With the above inputs available, we represent the performance of the context-switched hardware via an open queueing network model with effective service rates determined by the clock frequency achievable by the $C$-slowed circuit. This queueing model is illustrated in Figure 2(b). Each individual queueing station represents one virtual copy of the hardware computation. The arrival rate at each queue is $\lambda_i$ elements/s and the model for the effective service rate is developed in the paragraphs below.

To model the effective service rate, we first consider the case where $N = C$ (i.e., only fine-grained context switching is being employed, and there is no secondary memory). The clock frequency, $f_{CLK}$, of the pipelined circuit will be limited by the maximum propagation delay between the pipeline registers. Order statistics establishes a bound on the clock period as follows:

$$t_{CLK} = E[\max(X)] \leq \mu_X + \sigma_X \sqrt{C-1}. \quad (1)$$

This represents a bound on the clock period which is equal to the expectation of the maximum of $C$ samples drawn from random variable $X$. This bound does not depend upon the distribution of $X$, only its mean, standard deviation, and the number of samples drawn from the distribution. We know $\mu_X = t_{CL}/C$, but we do not know $\sigma_X$. Rather, we expect the clock period to trend with the $\sqrt{C-1}$ term and use the bound as a model for the clock period in the modified equation

$$t_{CLK} = t_{CL}/C + k \cdot \sqrt{C-1} \quad (2)$$

where $\sigma_X$ is replaced by coefficient $k$ which is fit to empirical data.
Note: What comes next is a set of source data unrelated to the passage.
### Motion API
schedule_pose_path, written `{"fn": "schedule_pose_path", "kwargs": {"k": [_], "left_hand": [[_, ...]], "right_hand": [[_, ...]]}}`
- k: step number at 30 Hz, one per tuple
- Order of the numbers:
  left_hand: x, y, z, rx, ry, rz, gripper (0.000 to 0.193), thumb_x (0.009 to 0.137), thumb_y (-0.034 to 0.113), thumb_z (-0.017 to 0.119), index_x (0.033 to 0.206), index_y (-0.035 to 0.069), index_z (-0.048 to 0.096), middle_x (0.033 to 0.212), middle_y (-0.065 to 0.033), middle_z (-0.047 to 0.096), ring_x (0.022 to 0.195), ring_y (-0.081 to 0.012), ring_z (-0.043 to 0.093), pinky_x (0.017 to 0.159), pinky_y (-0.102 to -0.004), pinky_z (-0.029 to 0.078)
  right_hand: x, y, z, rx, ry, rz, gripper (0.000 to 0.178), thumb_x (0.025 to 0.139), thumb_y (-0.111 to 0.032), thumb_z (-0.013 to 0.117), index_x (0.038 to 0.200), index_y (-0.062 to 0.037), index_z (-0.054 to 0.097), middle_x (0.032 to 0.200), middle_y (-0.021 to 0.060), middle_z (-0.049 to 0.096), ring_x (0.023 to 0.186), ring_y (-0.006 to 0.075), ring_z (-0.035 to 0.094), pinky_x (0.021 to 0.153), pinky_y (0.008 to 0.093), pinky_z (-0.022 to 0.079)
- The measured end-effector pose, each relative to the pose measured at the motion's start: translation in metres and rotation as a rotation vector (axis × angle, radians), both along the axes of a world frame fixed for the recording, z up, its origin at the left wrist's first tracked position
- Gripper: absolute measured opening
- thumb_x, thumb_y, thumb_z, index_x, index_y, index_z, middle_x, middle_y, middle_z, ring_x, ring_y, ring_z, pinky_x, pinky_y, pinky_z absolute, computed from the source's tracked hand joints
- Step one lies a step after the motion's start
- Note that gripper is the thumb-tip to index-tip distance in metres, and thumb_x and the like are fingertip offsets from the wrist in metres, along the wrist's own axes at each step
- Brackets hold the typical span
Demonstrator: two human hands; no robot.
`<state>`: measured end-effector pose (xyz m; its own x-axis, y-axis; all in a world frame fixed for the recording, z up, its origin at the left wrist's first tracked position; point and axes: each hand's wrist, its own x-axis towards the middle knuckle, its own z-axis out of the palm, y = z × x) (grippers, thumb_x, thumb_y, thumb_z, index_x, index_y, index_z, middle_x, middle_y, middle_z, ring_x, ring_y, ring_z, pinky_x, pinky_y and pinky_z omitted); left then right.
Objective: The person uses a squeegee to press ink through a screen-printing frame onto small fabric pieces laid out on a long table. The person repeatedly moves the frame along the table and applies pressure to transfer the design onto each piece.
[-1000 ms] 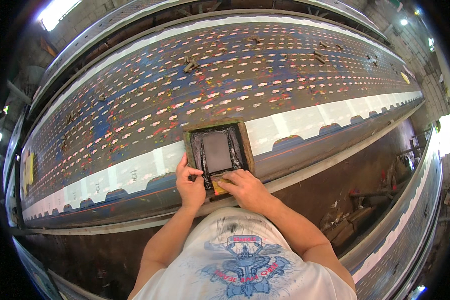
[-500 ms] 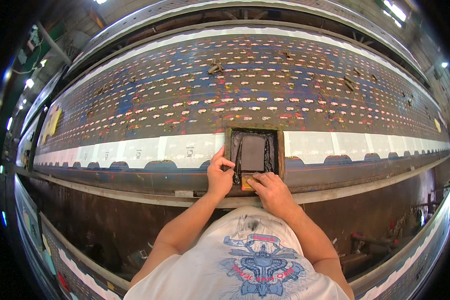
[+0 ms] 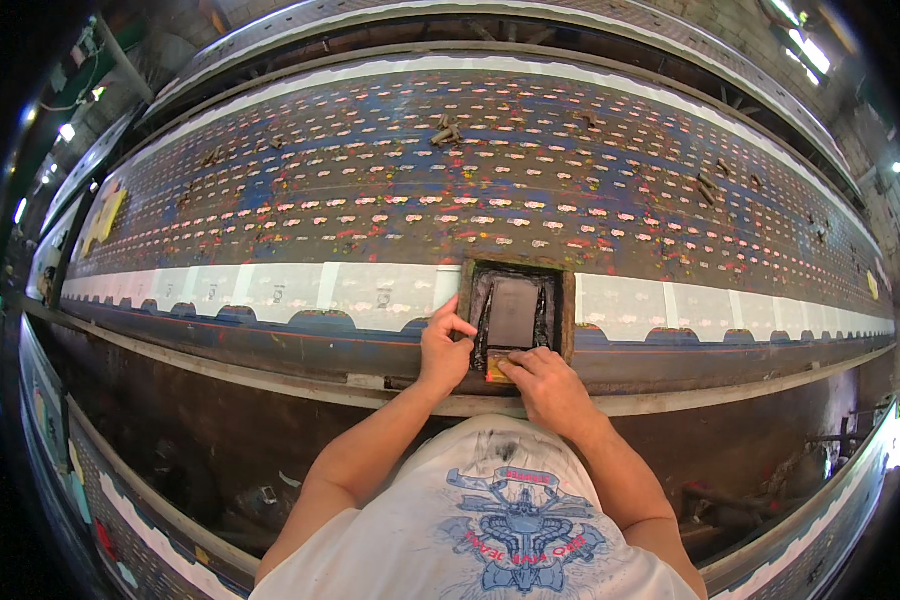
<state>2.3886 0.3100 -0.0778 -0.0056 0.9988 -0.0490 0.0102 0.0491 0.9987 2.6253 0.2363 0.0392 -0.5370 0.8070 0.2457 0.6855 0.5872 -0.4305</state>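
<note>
A small screen-printing frame with dark wooden sides lies on the strip of pale fabric pieces along the table's near edge. Black ink coats the inside borders around its grey mesh window. My left hand grips the frame's left side, index finger stretched along the outer edge and the others curled. At the frame's near end, my right hand is closed on a small squeegee with a yellowish handle. The squeegee's blade is hidden by its handle and my fingers.
The long dark table bears rows of small printed marks and paint stains. Brown rolled scraps lie scattered on it. A rail runs along its near edge, by my waist. Another long table stands at the lower left.
The whole view has shifted and tilted slightly. Both hands, the frame and the squeegee keep their places relative to one another.
</note>
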Motion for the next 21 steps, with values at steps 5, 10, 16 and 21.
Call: {"fn": "schedule_pose_path", "kwargs": {"k": [5,10,16,21], "left_hand": [[0.003,0.0,-0.005,0.065,0.072,0.011,0.026,0.086,-0.018,0.073,0.093,0.007,0.073,0.18,-0.0294,0.048,0.165,-0.0407,0.05,0.13,-0.048,0.042],[0.005,-0.001,-0.002,0.125,0.132,0.005,0.025,0.085,-0.017,0.074,0.09,0.008,0.073,0.178,-0.0298,0.051,0.164,-0.0426,0.051,0.13,-0.0488,0.043],[0.006,-0.003,0.004,0.095,0.137,0.001,0.023,0.084,-0.015,0.074,0.088,0.008,0.073,0.175,-0.0305,0.053,0.157,-0.0436,0.055,0.125,-0.0489,0.045],[0.005,-0.003,0.002,0.147,0.211,-0.013,0.023,0.085,-0.015,0.073,0.088,0.009,0.073,0.176,-0.0282,0.052,0.161,-0.0442,0.052,0.131,-0.0506,0.04]], "right_hand": [[-0.006,0.009,0.006,0.004,-0.016,-0.032,0.052,0.085,0.007,0.073,0.136,0.0011,0.079,0.128,0.0179,0.079,0.118,0.0386,0.072,0.107,0.0498,0.059],[-0.005,0.028,0.019,-0.06,-0.101,-0.051,0.052,0.083,0.011,0.069,0.134,0.0004,0.079,0.118,0.019,0.081,0.113,0.0405,0.073,0.103,0.0511,0.06],[0.0,0.094,0.023,-0.013,-0.115,-0.108,0.052,0.084,0.012,0.064,0.131,-0.0023,0.08,0.113,0.02,0.082,0.11,0.0423,0.072,0.101,0.0525,0.059],[-0.001,0.145,-0.006,0.121,-0.091,-0.202,0.051,0.086,0.011,0.065,0.132,-0.0048,0.081,0.114,0.02,0.082,0.111,0.0417,0.072,0.103,0.0524,0.059]]}}
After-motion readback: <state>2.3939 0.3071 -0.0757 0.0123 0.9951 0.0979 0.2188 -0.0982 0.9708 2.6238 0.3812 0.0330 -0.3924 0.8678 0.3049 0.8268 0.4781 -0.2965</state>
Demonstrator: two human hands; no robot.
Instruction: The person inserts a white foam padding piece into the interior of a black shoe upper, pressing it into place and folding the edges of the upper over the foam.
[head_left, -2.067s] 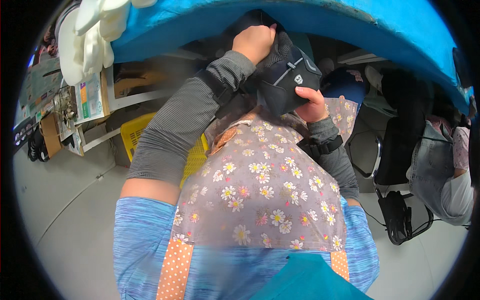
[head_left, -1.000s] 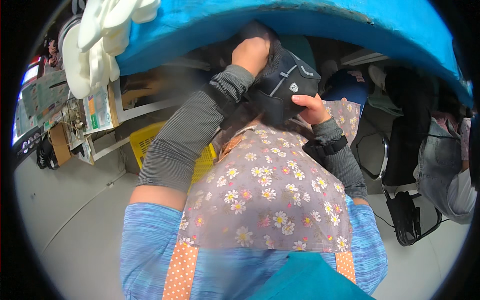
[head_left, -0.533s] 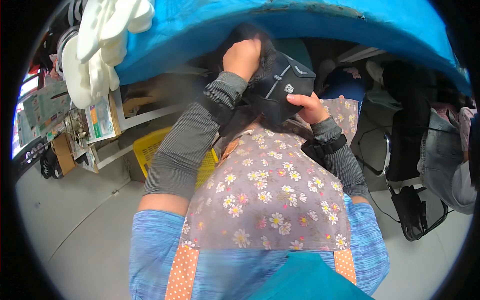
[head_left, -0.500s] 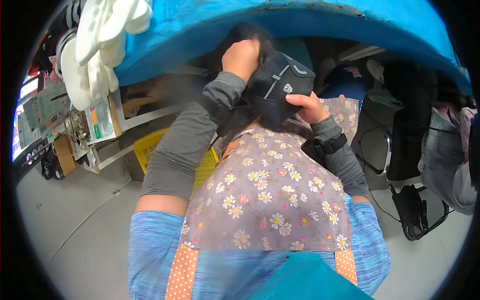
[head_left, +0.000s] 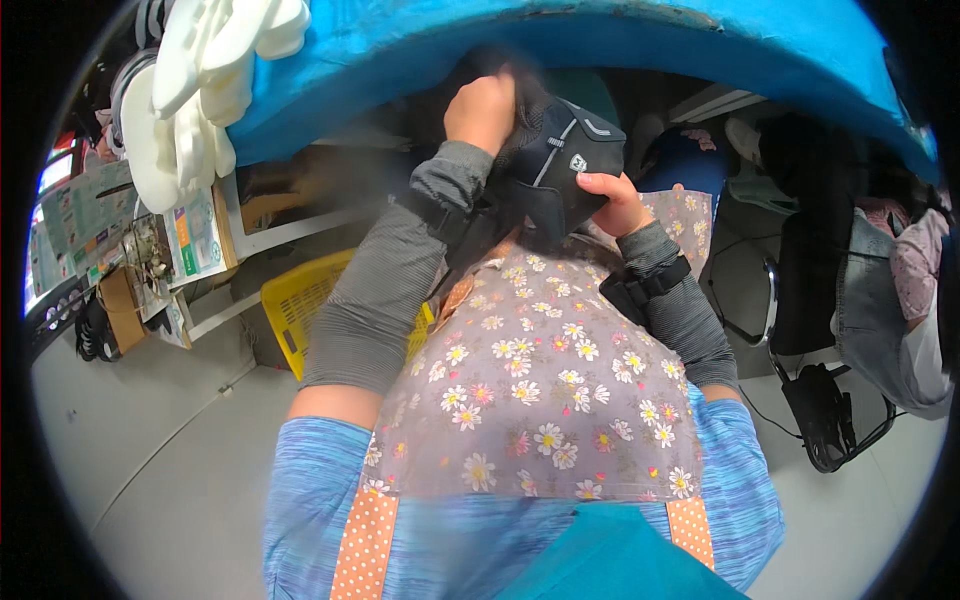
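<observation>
Black bag lies between hands; right hand nips its right edge, thumb frontward; left hand curls against upper-left mesh, hold unclear.

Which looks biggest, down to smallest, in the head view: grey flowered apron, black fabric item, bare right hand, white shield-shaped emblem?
1. Grey flowered apron
2. Black fabric item
3. Bare right hand
4. White shield-shaped emblem
</observation>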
As the notion of representing pipelined propagation delays via a random variable is a novel modeling approach, we assess the effectiveness of this model by comparing its predictions with empirical measurements below in Section IV.
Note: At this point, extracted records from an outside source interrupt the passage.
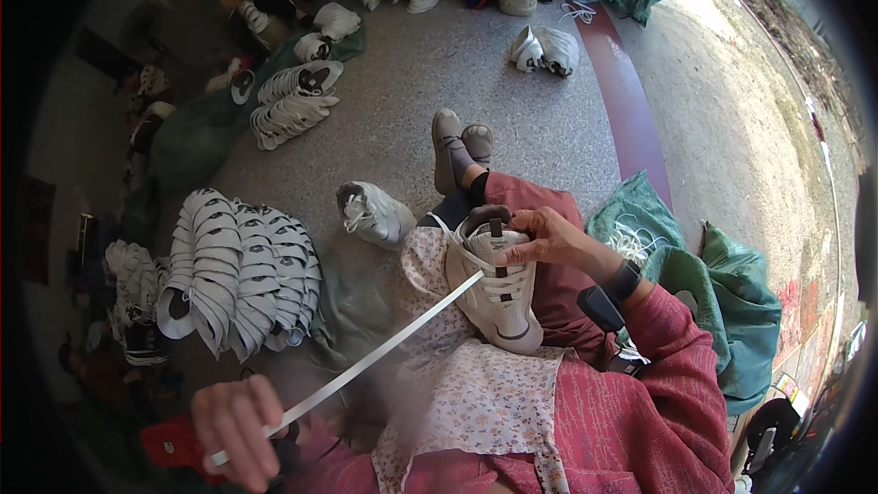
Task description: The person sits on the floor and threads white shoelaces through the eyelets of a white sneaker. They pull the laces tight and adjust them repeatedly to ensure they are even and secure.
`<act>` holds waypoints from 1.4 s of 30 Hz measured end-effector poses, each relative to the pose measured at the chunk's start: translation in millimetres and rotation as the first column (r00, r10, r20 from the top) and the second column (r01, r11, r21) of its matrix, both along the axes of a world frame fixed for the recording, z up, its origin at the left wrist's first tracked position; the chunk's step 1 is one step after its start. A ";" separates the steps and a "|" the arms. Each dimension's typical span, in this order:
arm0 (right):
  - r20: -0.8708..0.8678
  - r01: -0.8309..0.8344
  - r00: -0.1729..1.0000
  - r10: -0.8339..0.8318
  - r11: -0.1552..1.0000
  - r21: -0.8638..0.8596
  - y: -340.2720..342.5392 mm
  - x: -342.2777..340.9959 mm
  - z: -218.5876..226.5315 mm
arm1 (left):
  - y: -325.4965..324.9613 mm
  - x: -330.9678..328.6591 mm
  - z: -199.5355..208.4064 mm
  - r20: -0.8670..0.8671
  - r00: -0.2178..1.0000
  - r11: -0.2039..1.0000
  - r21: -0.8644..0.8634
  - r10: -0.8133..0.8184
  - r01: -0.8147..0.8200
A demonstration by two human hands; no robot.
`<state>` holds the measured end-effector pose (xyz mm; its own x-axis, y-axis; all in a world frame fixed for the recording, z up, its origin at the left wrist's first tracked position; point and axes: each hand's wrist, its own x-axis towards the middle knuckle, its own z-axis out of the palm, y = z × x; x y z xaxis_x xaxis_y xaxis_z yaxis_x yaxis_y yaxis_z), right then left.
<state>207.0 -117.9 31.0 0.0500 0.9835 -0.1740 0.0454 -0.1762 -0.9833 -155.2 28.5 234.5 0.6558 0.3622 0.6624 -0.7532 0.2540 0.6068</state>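
Gray floor [393,82] lay past the apron's [485,393] edge. Left hand [240,430] pinched the lace [380,349]; right hand's [547,242] fingers clamped the shoe [506,313], some rows laced, long end left.

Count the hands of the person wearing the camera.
2: the left hand at lower left, holding the white lace; the right hand on the beige shoe near the centre. Neither is hidden.
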 end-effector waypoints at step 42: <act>-0.028 0.166 0.985 -0.168 0.984 -0.065 7.6 -14.4 -17.7 | 29.8 138.6 -169.4 -0.805 0.590 0.994 -0.009 0.058 -0.110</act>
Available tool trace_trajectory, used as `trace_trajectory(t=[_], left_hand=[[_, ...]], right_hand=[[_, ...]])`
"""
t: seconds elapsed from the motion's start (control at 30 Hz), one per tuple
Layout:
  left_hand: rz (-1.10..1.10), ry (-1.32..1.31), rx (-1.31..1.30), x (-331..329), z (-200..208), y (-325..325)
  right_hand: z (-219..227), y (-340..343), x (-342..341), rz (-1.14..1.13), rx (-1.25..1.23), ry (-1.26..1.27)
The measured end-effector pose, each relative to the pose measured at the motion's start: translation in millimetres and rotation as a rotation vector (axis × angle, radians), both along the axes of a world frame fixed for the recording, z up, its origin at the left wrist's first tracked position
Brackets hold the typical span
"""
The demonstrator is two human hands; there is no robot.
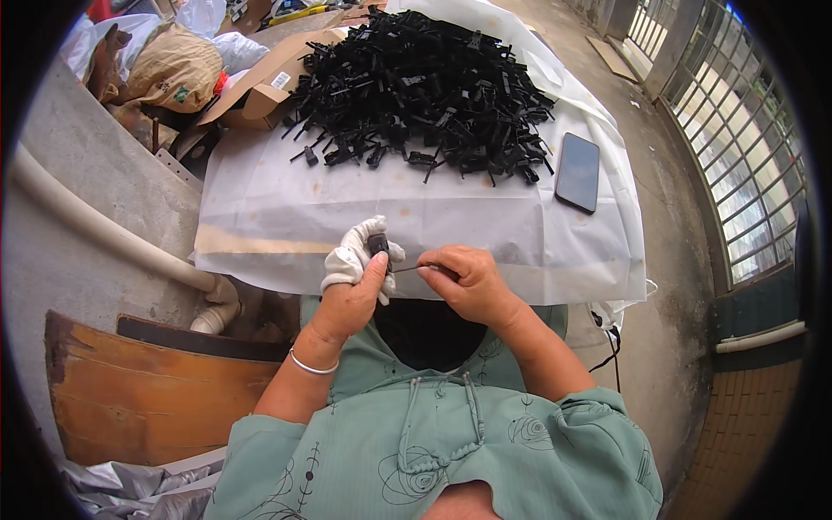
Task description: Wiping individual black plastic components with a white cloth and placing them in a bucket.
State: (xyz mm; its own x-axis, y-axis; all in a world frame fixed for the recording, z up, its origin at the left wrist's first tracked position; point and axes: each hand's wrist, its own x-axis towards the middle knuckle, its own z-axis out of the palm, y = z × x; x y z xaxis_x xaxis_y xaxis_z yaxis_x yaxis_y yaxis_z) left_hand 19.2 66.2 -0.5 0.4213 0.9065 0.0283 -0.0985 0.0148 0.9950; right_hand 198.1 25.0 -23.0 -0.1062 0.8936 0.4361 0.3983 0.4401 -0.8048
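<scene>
The person's left hand [354, 270], in a white glove that leaves the thumb bare, is closed around a small black plastic part [378, 243] above the table's near edge. The bare right hand [472, 282] pinches a thin rod-like tool [406, 269] aimed at that part; whether the tip touches it cannot be told. Beyond, a heap of black plastic parts [425, 95] covers the far side of the white-sheeted table [295, 212], with a smartphone [578, 172] to its right.

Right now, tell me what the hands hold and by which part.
The left hand holds a small black piece by its near end; the right hand grips a thin tool by the end away from that piece.
</scene>
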Motion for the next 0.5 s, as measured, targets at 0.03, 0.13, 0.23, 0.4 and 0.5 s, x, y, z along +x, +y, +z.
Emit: trace_trajectory(t=[0.03, 0.13, 0.23, 0.4, 0.5], left_hand=[[0.000, 0.002, -0.003, 0.8, 0.4, -2.4], [-0.118, 0.121, 0.109, 2.2, 4.0, -5.6], [-0.341, 0.010, -0.081, -1.8, 10.0, -5.6], [-0.193, 0.016, -0.020, 3.3, 3.5, -6.0], [-0.130, 0.176, 0.186, 9.9, 4.8, -7.0]], right_hand=[[4.8, 0.3, 0.8, -0.043, 0.044, -0.004], [7.2, 5.5, -4.2, -0.010, 0.087, 0.083], [17.3, 3.7, -9.6, 0.002, -0.099, 0.114], [15.1, 2.5, -5.8, 0.074, -0.143, 0.089], [20.6, 3.6, -4.4, 0.123, -0.201, 0.032]])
Returning to Figure 2, if we employ a fixed, round-robin schedule (with no context switches to secondary memory), data elements will be dequeued from each input at a fixed rate of $\mu_s = f_{CLK}/C$. This corresponds to a deterministic service process for each server, with mean service rate $\mu_s$ elements/s.

This implies we can treat each context as an independent M/D/1 queueing station (Markovian, or memoryless, arrival process; Deterministic service process; 1 server) [13]. For this M/D/1 system, the maximum achievable throughput (per stream) is

$$\mu_s = \frac{1}{C \cdot t_{CLK}} \quad (3)$$

and the total achievable throughput is

$$T_{TOT} = C \cdot \mu_s. \quad (4)$$

The average (mean) waiting time of each data element in the queue is [13]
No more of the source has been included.